*GOAL OF THE EXERCISE:*
Among the entries below, find the lines with "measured" and copy them.

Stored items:
#####
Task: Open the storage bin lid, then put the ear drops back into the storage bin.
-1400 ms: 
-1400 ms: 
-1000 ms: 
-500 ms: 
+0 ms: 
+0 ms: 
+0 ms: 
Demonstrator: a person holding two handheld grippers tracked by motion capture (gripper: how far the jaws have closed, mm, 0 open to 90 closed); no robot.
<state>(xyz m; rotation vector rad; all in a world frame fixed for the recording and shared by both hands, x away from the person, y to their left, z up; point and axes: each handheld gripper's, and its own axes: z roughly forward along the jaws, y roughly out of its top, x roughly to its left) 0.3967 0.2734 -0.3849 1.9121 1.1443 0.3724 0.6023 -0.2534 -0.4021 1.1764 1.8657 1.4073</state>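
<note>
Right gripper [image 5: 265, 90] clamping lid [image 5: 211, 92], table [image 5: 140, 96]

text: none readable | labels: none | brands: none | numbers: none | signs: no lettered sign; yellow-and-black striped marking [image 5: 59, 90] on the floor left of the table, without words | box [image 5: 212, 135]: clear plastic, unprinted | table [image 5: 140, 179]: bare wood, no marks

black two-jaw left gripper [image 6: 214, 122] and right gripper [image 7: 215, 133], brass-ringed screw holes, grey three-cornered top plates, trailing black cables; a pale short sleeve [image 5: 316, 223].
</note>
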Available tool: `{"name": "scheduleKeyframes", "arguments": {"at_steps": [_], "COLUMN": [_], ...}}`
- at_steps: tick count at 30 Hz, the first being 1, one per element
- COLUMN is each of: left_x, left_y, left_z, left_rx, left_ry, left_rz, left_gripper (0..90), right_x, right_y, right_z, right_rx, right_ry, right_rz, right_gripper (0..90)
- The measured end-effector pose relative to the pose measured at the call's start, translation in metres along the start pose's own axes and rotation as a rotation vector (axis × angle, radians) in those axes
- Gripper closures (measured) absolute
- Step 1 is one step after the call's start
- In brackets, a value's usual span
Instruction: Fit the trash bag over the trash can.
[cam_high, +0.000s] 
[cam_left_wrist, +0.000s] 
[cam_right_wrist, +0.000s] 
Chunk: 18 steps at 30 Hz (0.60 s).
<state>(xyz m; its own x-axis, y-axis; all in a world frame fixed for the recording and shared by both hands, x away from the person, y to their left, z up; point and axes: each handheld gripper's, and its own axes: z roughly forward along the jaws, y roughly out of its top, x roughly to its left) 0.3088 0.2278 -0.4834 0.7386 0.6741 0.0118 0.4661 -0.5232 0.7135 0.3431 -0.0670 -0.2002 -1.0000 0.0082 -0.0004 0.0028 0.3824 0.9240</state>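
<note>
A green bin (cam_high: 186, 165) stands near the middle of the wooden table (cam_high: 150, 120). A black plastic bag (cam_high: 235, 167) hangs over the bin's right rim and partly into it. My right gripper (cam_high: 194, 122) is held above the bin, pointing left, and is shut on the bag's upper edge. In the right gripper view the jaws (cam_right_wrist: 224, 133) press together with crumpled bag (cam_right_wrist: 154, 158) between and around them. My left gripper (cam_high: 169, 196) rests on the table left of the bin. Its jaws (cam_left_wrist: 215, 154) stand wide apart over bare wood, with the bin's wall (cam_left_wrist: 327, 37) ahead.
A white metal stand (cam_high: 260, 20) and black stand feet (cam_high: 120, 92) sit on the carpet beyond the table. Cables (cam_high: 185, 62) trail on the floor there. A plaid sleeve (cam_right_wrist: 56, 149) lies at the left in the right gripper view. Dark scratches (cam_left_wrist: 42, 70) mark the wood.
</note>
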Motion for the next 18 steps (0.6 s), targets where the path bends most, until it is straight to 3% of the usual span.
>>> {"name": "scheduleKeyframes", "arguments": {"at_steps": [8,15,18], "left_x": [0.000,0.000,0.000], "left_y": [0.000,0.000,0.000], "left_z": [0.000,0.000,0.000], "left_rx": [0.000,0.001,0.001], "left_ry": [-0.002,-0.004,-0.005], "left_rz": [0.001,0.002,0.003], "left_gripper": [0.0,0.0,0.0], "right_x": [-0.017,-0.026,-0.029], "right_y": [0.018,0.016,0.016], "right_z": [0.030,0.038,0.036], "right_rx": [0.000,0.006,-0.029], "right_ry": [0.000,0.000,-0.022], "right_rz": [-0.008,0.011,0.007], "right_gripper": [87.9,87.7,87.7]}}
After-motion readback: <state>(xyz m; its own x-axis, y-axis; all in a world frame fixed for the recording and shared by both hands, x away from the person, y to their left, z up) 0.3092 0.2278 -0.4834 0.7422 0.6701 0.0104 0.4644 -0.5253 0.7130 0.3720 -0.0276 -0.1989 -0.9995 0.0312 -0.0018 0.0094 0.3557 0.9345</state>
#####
*RESPONSE AREA:*
- The measured end-effector pose relative to the pose measured at the call's start, translation in metres along the start pose's own axes and rotation as a rotation vector (axis × angle, radians) in those axes
- Gripper closures (measured) absolute

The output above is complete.